UPON the application of MCAP Inc. ("MCAP") to the Ontario Securities Commission (the "Commission") for an order pursuant to clause 104(2)(c) of the Act exempting MCAP from the requirements of sections 95, 96, 97, 98 and 100 of the Act and the related provisions set out in the regulations to the Act (the "Issuer Bid Requirements") in connection with the proposed purchase for cancellation by MCAP of a warrant to acquire up to 3.4 million common shares of MCAP at a price of $7.50 per share until February 28, 2007 (the "Warrant") from Bentall Capital II Limited Partnership ("BCLP2");

AND UPON considering the application and the recommendation of the staff of the Commission;

AND UPON MCAP having represented and CDP Capital -- Real Estate Advisory Inc. ("CREA") having represented, to the extent such representations relate to CREA and its affiliates, to the Commission as follows:

1. MCAP is a loan company under the Trust and Loan Companies Act (Canada) and a mortgage investment corporation under the Income Tax Act (Canada). MCAP is headquartered in Toronto, Ontario, and is a reporting issuer in each of the provinces and territories of Canada.

2. At present, there are a total of 9,839,172 common shares of MCAP (the "MCAP Shares") issued and outstanding. The MCAP Shares are listed on the Toronto Stock Exchange under the symbol MKP.

3. Cadcap Inc. ("Cadcap") is a wholly owned subsidiary of CREA, which is a wholly owned subsidiary of Cadim Inc., itself a wholly owned subsidiary of the Caisse de dépôt et placement du Québec ("Caisse").

4. On February 28, 2002, Cadcap completed a transaction (the "Financing") providing capital financing of $27.2 million to MCAP and its wholly-owned subsidiary, MCAP Financial Corporation ("MCAP Financial"). At that time, MCAP Financial was the general partner of, and held a 50% interest in, MCAP Commercial Limited Partnership ("MCLP"), a limited partnership active in all areas of real estate lending in Canada, including residential and commercial mortgages, interim construction financing and mezzanine loans.

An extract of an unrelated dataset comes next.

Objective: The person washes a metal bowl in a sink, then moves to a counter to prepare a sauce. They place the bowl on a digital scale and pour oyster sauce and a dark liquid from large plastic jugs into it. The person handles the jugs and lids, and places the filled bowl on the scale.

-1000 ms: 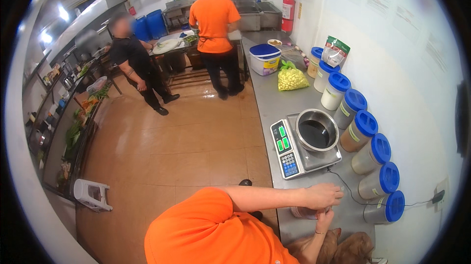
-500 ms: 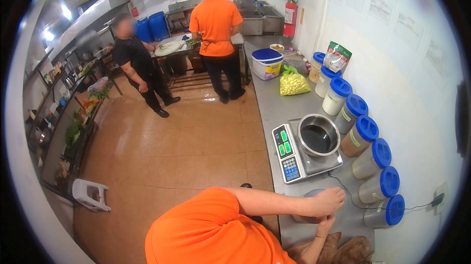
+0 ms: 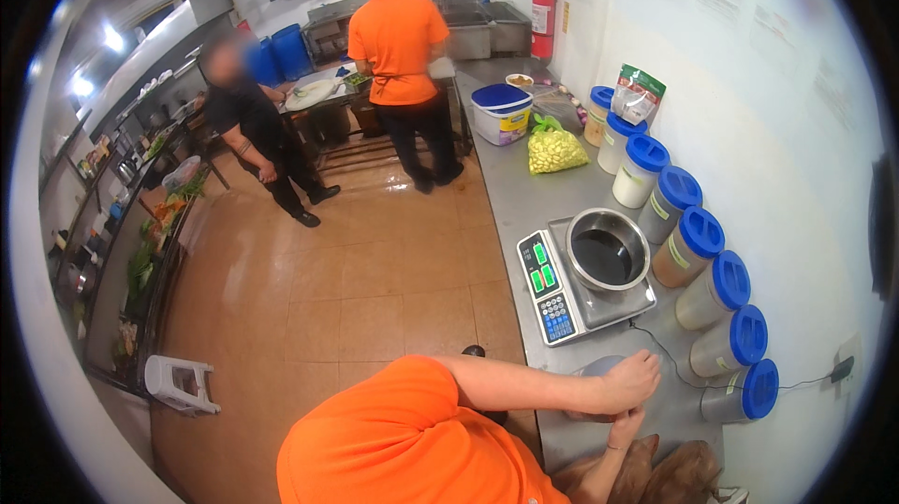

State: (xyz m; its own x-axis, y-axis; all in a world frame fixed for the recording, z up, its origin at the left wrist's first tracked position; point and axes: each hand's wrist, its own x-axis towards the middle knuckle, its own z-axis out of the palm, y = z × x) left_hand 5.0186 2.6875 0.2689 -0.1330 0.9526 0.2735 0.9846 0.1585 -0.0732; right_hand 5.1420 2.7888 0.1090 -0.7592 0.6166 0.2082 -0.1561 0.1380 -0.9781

5. Pursuant to the Financing, BCLP2, then a partnership between Bentall Capital Limited Partnership ("Bentall Capital"), as general partner, and Cadcap, as limited partner, purchased:

(a) 960,000 MCAP Shares at $7.50 per share (the "Equity Investment");

(b) the Warrant at a price of $0.65 per share paid on the issuance of the Warrant. The Warrant is transferable and is subject to certain restrictions including that the warrantholder cannot exercise the Warrant without approval of the Office of the Superintendent of Financial Institutions if so doing would result in the holder owning or controlling more than 10% of the issued and outstanding MCAP Shares;

(c) BCLP2 secured the right to have nominated and elected two directors of MCAP provided it owns at least 9% of the MCAP Shares (the "Board Representation Right");

(d) a 15% unsecured, subordinated, convertible debenture of MCAP Financial in the amount of $20 million due 2017 (the "Debenture"); and

(e) 100 Class A shares of MCAP Financial (the "MFC Subscription").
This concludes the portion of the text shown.